**DESCRIPTION OF THE TASK**
Print the data again, exactly.

▼

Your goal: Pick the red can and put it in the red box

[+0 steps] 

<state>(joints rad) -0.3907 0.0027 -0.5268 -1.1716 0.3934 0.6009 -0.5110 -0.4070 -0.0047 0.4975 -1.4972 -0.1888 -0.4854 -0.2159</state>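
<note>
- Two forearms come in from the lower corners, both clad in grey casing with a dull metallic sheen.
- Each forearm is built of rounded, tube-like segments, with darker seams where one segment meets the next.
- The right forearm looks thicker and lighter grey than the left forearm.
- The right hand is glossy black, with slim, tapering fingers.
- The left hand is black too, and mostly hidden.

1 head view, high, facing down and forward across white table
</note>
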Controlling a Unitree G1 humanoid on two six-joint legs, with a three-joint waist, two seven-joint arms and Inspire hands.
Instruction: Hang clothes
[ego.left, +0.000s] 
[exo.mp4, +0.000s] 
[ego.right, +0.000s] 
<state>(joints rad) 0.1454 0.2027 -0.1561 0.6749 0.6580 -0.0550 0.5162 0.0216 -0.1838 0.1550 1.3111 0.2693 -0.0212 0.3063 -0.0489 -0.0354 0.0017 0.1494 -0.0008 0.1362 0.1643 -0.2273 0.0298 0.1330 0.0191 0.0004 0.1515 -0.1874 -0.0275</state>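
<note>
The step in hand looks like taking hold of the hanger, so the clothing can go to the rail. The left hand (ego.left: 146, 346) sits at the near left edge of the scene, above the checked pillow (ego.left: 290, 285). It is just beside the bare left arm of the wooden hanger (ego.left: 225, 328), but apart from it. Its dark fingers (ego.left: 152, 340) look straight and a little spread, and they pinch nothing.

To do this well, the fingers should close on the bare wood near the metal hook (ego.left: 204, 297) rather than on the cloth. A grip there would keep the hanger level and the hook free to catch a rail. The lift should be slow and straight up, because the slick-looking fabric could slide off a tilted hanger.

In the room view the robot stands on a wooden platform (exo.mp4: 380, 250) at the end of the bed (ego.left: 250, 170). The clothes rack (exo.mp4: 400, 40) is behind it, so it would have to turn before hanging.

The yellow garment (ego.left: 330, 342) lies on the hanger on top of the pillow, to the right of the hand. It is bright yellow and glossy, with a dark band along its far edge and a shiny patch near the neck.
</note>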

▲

**OUTPUT OF THE TASK**
Your goal: Pick the red can and put it in the red box

[+0 steps] 

<state>(joints rad) -0.3907 0.0027 -0.5268 -1.1716 0.3934 0.6009 -0.5110 -0.4070 -0.0047 0.4975 -1.4972 -0.1888 -0.4854 -0.2159</state>
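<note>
- Two forearms come in from the lower corners, both clad in grey casing with a dull metallic sheen.
- Each forearm is built of rounded, tube-like segments, with darker seams where one segment meets the next.
- The right forearm looks thicker and lighter grey than the left forearm.
- The right hand is glossy black, with slim, tapering fingers.
- The left hand is black too, and mostly hidden.

1 head view, high, facing down and forward across white table
</note>
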Controlling a Unitree G1 humanoid on two six-joint legs, with a three-joint waist, two seven-joint arms and Inspire hands.
Instruction: Hang clothes
[ego.left, +0.000s] 
[exo.mp4, +0.000s] 
[ego.right, +0.000s] 
<state>(joints rad) 0.1454 0.2027 -0.1561 0.6749 0.6580 -0.0550 0.5162 0.0216 -0.1838 0.1550 1.3111 0.2693 -0.0212 0.3063 -0.0489 -0.0354 0.0017 0.1494 -0.0008 0.1362 0.1643 -0.2273 0.0298 0.1330 0.0191 0.0004 0.1515 -0.1874 -0.0275</state>
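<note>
The step in hand looks like taking hold of the hanger, so the clothing can go to the rail. The left hand (ego.left: 146, 346) sits at the near left edge of the scene, above the checked pillow (ego.left: 290, 285). It is just beside the bare left arm of the wooden hanger (ego.left: 225, 328), but apart from it. Its dark fingers (ego.left: 152, 340) look straight and a little spread, and they pinch nothing.

To do this well, the fingers should close on the bare wood near the metal hook (ego.left: 204, 297) rather than on the cloth. A grip there would keep the hanger level and the hook free to catch a rail. The lift should be slow and straight up, because the slick-looking fabric could slide off a tilted hanger.

In the room view the robot stands on a wooden platform (exo.mp4: 380, 250) at the end of the bed (ego.left: 250, 170). The clothes rack (exo.mp4: 400, 40) is behind it, so it would have to turn before hanging.

The yellow garment (ego.left: 330, 342) lies on the hanger on top of the pillow, to the right of the hand. It is bright yellow and glossy, with a dark band along its far edge and a shiny patch near the neck.
</note>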

The exercise was answered completely.